Hepatic calcification
Calcification occurs in the liver as a result of some pathological processes and may be seen following infection or parasitic infestation. It may be focal (usually the end stage of a previous abscess, haematoma or granuloma) which usually indicates that the lesion in question is no longer active. It may also be seen within some metastases. Calcification may also be linear in nature, following the course of the portal tracts. This can be associated with old TB or other previous parasitic infestations.

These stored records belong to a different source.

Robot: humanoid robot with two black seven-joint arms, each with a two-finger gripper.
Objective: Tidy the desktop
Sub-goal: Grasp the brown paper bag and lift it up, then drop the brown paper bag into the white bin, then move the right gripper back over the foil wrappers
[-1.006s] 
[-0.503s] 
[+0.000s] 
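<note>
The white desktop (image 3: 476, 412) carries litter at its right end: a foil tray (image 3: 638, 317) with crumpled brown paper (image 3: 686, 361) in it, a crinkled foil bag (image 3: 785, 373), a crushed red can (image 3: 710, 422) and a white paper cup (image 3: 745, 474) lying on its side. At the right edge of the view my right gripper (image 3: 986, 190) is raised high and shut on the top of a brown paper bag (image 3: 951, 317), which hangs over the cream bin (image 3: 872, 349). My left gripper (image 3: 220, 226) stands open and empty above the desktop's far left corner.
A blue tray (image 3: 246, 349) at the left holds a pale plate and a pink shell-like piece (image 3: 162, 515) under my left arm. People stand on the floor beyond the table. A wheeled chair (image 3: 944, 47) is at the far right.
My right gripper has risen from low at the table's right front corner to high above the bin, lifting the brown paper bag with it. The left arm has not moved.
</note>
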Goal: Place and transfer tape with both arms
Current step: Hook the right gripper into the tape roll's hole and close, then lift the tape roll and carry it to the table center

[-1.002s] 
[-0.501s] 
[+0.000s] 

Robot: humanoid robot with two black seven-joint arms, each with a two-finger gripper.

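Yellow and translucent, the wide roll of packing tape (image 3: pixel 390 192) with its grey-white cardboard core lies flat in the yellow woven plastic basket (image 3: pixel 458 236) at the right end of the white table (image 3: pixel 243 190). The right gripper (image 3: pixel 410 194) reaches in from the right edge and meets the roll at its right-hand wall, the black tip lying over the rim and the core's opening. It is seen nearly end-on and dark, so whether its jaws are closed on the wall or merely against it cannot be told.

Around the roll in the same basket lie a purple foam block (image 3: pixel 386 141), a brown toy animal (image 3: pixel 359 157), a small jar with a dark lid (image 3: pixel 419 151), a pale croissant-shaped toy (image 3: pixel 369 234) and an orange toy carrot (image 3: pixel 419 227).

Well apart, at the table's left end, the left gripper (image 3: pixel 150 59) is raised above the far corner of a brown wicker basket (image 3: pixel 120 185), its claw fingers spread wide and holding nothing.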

Occasionally hepatic calcification is seen in children or in the fetus. This is usually not a significant finding but prenatal infection should be excluded with a TORCH (toxoplasmosis, rubella, cytomegalovirus and HIV) screen. Calcification, which casts a strong and definite shadow, should be distinguished from air in the biliary tree, which casts a reverberative shadow and is usually associated with previous biliary interventions, such as ERCP, sphincterotomy or stent placement.